Jean-Luis is looking at a picture of copulation, "playing his flute" through a hole in his pocket.
"Jean-Luis - doing this with Anna-Marie will make her have another baby. Do you understand?"
"Holy shit," thinks Jean-Luis, "he's touching her boobies!"

The Dark Night of Education

Soon thereafter Victorian oppression took a pleasant evening jaunt and turned it into a stiff, stuck-up, politically-correct, overly formal oration, complete with straight-backed wooden chairs, monotone voices, and schedules. Education was done for.

Gone were the days of fluid, spontaneous experiential learning. Gone was the ability to say, "Hot, Dumbass." Gone was the exciting terror of learning that tigers were sharp at one end, fire was hot, and those slimy orangish mushrooms were not good to eat. All of this exciting, novel, and engaging learning was replaced with textual and graphic representations of such exciting events. No longer could one watch Zook get chased by a tiger, or Thomas pick up the plague from a rotting corpse. No longer could one learn how "not" to hunt a mammoth, by watching someone else do it incorrectly.

In the place of exciting and novel learning was "modern education". And it sucked.

In the Morning of Education, students were interested in learning. Education contained something valuable for them - entertainment, excitement, and and life-changing information. "Modern education" lacks all of that. And so we weep. For the children.

Philosophy of Education

As education has evolved, so has the philosophy of education. In the beginning, the philosophy was simple: We'd have more hunter-gatherers if they stopped getting eaten by tigers.
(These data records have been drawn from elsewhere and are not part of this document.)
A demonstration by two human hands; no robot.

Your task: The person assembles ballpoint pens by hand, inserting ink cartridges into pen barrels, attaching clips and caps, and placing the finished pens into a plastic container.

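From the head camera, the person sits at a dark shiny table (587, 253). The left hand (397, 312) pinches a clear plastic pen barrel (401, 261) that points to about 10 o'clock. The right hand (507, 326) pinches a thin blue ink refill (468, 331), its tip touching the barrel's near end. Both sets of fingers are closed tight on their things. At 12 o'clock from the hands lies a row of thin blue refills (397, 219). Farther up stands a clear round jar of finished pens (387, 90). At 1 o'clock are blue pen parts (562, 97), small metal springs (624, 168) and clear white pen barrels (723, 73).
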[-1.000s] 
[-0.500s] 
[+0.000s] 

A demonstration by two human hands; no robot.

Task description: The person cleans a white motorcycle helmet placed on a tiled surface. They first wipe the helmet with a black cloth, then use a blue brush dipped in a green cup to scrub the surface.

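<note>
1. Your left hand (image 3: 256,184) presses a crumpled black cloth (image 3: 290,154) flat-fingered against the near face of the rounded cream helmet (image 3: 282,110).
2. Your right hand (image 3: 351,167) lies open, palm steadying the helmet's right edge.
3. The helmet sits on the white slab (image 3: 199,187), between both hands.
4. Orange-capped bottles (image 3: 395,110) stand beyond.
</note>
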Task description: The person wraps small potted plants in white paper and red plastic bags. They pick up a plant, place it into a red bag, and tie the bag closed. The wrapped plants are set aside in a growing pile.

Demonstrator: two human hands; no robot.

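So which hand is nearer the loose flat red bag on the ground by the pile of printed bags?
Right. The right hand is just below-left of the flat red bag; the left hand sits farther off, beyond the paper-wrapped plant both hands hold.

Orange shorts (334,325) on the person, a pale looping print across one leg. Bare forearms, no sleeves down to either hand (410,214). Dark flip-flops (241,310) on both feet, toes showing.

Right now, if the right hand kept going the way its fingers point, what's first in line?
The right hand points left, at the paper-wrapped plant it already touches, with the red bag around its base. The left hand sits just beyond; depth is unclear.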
In later times, the philosophy changed to align itself with: We'd have less trouble with the serfs if they thought that being poor was the key to Heaven.

In modern times, the philosophy of education became: If we can instill in the youth the essence of the old, they will skip their troublesome exploratory, rebellious days and become good workers faster.

Aligned with this, the fundamental purposes of modern education include:

  1. Educating young people to become responsible, mechanical, and reliable citizens.
  2. Keeping a status-quo in every practical field depends upon having individuals who are relieved of their creative burdens, and set free to do the mechanical work that a modern society requires.
  3. One's individual development and the capacity to fulfill society's purpose for you depends upon an adequate preparation in childhood. Education thus can attempt to give a firm foundation for the achievement of societal goals. The better the foundation that is built, the more successful the society will be.

With these fundamental purposes in mind, modern society began a revolution of educational methodology in the mid-to-late 1800s. From this revolution sprung a number of modern educational systems, most of which still exist today.

Types of Modern Education

In modern times, education is the slow, expensive process by which human children acquire meaningless information and useless skills to depress creativity and instill in them the mechanical programming that society requires in order for it to function. As has been shown often in the past, people lacking education often create world-changing ideas and movements when they reach the age where they start thinking about commingling their bodily fluids to create offspring. This in turn disrupts normal societal function, and leads to inefficiency and an influx of creative thinking. All this leads to revolution and change, both of which are obviously bad things. The following programs have been specifically and meticulously designed in order to prevent this:

Public Schooling

All desks and no tigers crushes Jack's natural creativity.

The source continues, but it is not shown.